Back when the Somerset all-rounder Ian "Beefy" Botham walloped the Aussies single-handed (with a bit of help from a hairy Bob Willis) in this bombastic but gripping look (from the same director, James Erskine, who made the similarly stirring documentary about the 1990 World Cup One Night in Turin, Gazza's tears etc) at the giddy 1981 Ashes.

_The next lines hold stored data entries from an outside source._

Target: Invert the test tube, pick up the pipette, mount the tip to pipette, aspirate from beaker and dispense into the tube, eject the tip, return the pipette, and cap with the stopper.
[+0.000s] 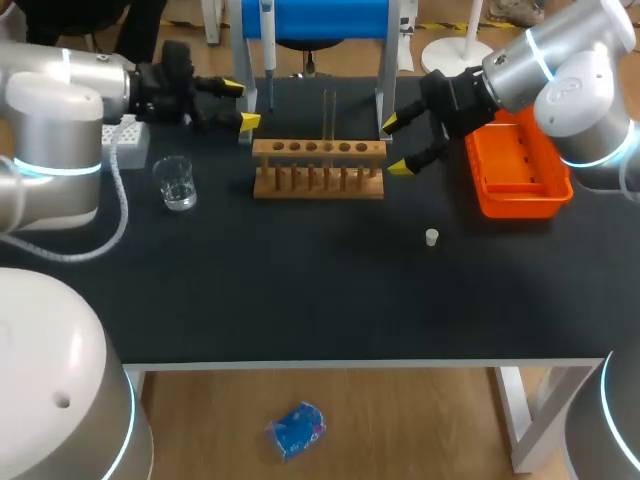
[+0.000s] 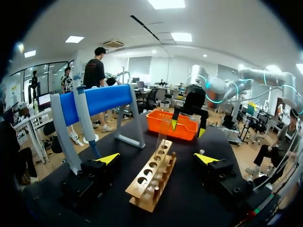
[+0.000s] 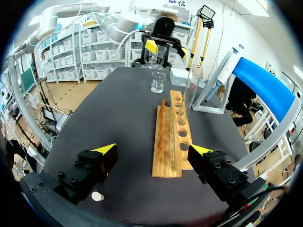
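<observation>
A wooden rack [image 1: 318, 168] stands mid-table with a clear test tube [image 1: 329, 115] standing in one of its holes. My left gripper [image 1: 240, 105] is open just off the rack's left end, holding nothing. Off the rack's right end my right gripper [image 1: 395, 145] is open and holds nothing either. The pipette [image 1: 267, 50] hangs on the blue stand behind the rack. The glass beaker [image 1: 177, 183] is left of the rack. A small white stopper [image 1: 431, 237] lies on the mat at front right. In the left wrist view the rack [image 2: 152, 177] and tube [image 2: 163, 132] lie ahead of the gripper [image 2: 157, 158]. In the right wrist view the rack [image 3: 173, 137] lies ahead of the gripper [image 3: 153, 149], with the tube [image 3: 191, 87] and beaker [image 3: 158, 81] further on.
A white tip box [image 1: 128, 135] sits at the far left under my left arm. An orange bin [image 1: 517, 165] stands right of the rack beneath my right arm. The blue stand's frame [image 1: 384, 95] rises just behind the rack.
</observation>
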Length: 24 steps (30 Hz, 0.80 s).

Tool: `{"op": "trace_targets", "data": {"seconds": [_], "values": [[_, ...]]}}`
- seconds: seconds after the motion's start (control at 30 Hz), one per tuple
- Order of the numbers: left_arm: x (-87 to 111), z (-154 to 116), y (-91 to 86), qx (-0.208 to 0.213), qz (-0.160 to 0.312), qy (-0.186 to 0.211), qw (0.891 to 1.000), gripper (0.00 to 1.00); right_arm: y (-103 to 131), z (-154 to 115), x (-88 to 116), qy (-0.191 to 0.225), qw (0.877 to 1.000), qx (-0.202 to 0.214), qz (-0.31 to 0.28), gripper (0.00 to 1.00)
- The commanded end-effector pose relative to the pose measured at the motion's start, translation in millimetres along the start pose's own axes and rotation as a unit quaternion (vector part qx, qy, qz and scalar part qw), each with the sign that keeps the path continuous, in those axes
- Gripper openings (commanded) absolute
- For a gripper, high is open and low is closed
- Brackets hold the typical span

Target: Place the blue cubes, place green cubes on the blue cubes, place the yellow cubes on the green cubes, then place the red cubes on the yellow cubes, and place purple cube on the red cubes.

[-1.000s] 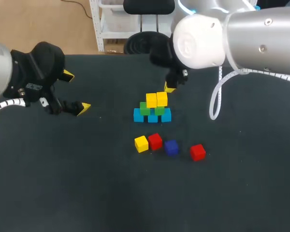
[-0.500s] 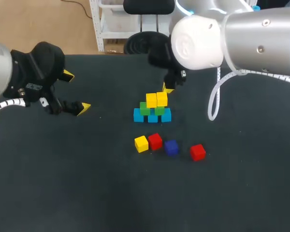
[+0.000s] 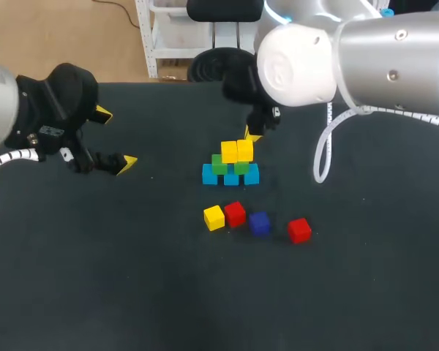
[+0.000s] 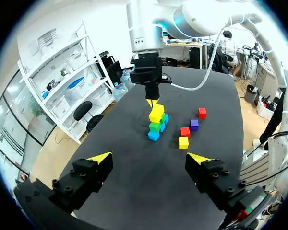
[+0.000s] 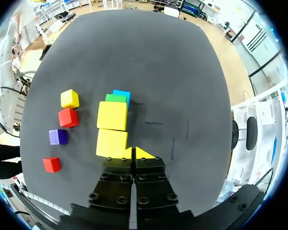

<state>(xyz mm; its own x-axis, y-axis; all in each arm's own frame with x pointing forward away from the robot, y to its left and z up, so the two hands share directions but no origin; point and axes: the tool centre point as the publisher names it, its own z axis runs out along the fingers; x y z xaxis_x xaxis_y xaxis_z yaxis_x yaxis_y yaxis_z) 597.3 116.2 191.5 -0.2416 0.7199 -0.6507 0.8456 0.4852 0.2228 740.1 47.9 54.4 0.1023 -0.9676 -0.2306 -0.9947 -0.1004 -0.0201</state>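
At your far left, the left gripper hangs over the dark table with its fingers spread wide and nothing between them, well apart from every cube. Moving right, you meet the loose yellow cube with a red cube touching or just beside it. Behind that pair is the stack: blue cubes at the base, green cubes on them, and two yellow cubes on top. Next come the purple cube and, further right, the second red cube.

Your right gripper hovers just behind the stack's top, its fingers pressed together and empty. This is what the next pick likely turns on: the loose cubes form a row on the stack's near side, so the stack sits between them and the right gripper. That gripper looks the nearer one, but it has to clear the stack first.
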Motion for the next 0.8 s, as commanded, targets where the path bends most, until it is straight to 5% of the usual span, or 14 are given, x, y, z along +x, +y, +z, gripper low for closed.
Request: {"op": "trace_targets", "data": {"seconds": [0.03,0.8], "values": [[1.1,0.1,0.9,0.001,0.001,-0.002,1.000,1.00,0.0,0.5,-0.2,0.000,1.000,0.000,-0.001,0.00],[1.1,0.1,0.9,0.001,0.001,-0.002,1.000,1.00,-2.4,0.9,2.1,-0.001,1.000,-0.001,0.001,0.00]]}}
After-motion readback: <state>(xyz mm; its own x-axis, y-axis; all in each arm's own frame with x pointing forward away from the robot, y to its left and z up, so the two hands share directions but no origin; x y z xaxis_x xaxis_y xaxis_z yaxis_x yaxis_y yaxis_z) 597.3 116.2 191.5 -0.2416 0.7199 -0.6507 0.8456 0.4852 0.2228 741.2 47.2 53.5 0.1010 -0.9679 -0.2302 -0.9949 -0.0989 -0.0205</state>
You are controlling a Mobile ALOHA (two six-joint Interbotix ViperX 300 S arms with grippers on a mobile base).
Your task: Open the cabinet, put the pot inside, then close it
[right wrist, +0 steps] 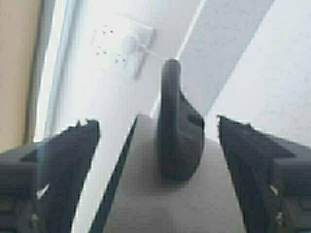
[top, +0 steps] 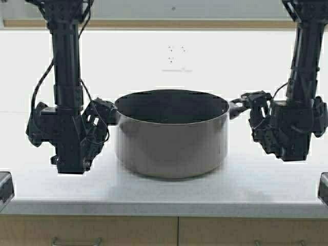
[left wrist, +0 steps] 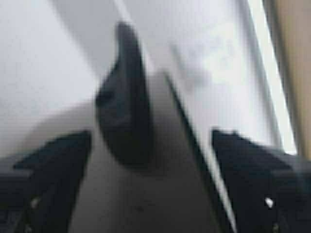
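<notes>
On the counter (top: 266, 189), the pot (top: 171, 136) sits between both grippers.
Left gripper (left wrist: 150, 145) and right gripper (right wrist: 158, 145), fingers spread, straddle its handles; next, pinch both and lift evenly.

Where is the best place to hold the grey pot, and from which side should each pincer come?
Likely by the two dark loop handles: left pincer from the pot's left, right pincer from its right. The wall is wide and smooth; in both wrist views a handle sits between open fingers.

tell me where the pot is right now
In the high view the pot stands mid-frame on the white countertop, between the left gripper and right gripper, each open around a handle.
</notes>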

After two Tests, captain Beefy looked a busted flush, his senior players (Geoff Boycott) were grumbling, his form was wretched – he fell to two abject ducks at Lords. So, after considerable pressure from the press and the establishment (the MCC), he resigned as skipper, and the cerebral, master tactician Mike Brearley took over. The rest – the miracles of Headingley (149 not out, lots of sixes) and Edgbaston (five wickets, conceding one run), followed by the "demolition job" at Old Trafford – is barmily beautiful history. The footage here is rather grainy, but Beefy's hoiks are still a joy, as is Dennis Lillee's yellow headband and his fearsome 'tache.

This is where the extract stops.